Every line in the material below that includes "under" should be copied.
# # #
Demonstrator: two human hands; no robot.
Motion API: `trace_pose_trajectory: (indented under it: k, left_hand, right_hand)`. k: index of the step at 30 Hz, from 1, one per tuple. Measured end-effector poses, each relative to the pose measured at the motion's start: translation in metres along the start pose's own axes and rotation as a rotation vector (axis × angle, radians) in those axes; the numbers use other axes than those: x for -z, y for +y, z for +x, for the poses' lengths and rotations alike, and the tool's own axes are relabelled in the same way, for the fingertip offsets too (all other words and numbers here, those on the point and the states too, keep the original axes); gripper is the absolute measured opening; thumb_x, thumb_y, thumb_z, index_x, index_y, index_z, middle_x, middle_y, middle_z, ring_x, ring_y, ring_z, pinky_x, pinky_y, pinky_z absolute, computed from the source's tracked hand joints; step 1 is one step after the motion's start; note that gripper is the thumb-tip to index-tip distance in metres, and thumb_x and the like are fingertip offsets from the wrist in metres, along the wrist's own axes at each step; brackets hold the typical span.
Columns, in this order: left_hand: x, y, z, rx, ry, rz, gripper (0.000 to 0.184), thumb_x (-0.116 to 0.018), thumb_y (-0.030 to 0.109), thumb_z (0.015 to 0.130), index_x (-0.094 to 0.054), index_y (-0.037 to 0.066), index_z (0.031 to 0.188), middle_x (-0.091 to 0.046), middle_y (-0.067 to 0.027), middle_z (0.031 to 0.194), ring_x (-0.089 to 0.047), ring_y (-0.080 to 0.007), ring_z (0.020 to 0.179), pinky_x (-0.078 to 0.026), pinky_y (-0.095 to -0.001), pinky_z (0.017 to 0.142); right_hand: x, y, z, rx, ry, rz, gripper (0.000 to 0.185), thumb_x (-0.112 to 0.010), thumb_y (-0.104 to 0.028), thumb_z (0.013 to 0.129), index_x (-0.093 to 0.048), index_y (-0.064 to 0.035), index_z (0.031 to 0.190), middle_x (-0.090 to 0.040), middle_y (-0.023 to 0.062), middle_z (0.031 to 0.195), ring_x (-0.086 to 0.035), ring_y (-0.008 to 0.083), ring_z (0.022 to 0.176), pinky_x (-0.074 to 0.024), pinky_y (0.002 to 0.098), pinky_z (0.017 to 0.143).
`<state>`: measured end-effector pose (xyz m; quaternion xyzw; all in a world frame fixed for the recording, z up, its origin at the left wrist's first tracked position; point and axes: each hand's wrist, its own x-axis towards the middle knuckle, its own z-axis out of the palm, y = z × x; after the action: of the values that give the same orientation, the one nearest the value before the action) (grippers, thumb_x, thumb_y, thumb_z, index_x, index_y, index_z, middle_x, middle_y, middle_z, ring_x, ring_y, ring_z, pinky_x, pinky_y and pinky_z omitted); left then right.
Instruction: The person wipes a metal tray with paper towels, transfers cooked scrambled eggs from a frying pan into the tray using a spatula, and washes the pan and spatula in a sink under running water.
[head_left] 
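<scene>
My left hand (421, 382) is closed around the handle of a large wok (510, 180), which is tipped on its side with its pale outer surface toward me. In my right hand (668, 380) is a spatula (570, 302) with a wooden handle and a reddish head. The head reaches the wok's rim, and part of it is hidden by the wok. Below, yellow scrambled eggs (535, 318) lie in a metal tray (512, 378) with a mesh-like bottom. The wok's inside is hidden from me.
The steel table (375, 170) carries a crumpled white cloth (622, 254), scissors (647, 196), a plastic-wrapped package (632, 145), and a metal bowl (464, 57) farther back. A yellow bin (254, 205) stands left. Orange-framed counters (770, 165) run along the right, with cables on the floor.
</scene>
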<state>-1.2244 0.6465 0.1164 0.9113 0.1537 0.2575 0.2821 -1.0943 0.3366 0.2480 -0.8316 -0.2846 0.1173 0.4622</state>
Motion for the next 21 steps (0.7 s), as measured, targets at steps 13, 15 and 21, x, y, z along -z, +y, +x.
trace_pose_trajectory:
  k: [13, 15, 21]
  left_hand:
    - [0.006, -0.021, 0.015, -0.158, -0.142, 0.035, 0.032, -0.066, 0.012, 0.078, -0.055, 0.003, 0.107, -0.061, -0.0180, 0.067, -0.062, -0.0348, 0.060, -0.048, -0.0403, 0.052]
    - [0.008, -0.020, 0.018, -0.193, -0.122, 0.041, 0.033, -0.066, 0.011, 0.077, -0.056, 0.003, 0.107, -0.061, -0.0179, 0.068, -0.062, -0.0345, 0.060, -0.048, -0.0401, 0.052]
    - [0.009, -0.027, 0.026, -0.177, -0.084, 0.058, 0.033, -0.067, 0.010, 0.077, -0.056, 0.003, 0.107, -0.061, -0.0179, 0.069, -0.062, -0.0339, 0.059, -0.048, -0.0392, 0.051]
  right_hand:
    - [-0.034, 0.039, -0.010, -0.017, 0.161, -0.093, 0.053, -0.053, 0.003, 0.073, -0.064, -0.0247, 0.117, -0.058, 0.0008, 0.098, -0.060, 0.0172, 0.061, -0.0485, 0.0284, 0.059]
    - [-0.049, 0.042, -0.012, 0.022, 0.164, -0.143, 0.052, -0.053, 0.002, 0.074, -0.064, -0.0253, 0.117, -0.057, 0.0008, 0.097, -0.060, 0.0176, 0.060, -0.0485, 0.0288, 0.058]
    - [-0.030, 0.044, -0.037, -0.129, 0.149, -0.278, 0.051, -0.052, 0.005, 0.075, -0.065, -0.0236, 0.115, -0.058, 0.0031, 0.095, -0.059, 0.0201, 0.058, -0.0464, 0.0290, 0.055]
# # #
Answer below:
Motion API: `trace_pose_trajectory: (indented under it: k, left_hand, right_hand)`. k: index of the step at 30 Hz, from 1, one per tuple. Measured end-effector poses, each relative to the pose measured at the motion's start: translation in metres along the start pose's own axes and rotation as a rotation vector (axis × angle, radians) in those axes; the numbers use other axes than those: x for -z, y for +y, z for +x, for the poses' lengths and rotations alike, and the tool's own axes are relabelled in the same way, for the fingertip offsets too (all other words and numbers here, those on the point and the states too, keep the original axes); gripper is the absolute measured opening; thumb_x, thumb_y, thumb_z, index_x, index_y, index_z, middle_x, middle_y, middle_z, ring_x, ring_y, ring_z, pinky_x, pinky_y, pinky_z absolute, computed from the source's tracked hand joints; step 1 is one step after the motion's start; note that gripper is the thumb-tip to index-tip distance in metres, and thumb_x and the like are fingertip offsets from the wrist in metres, along the wrist's own axes at each step; brackets hold the typical span.
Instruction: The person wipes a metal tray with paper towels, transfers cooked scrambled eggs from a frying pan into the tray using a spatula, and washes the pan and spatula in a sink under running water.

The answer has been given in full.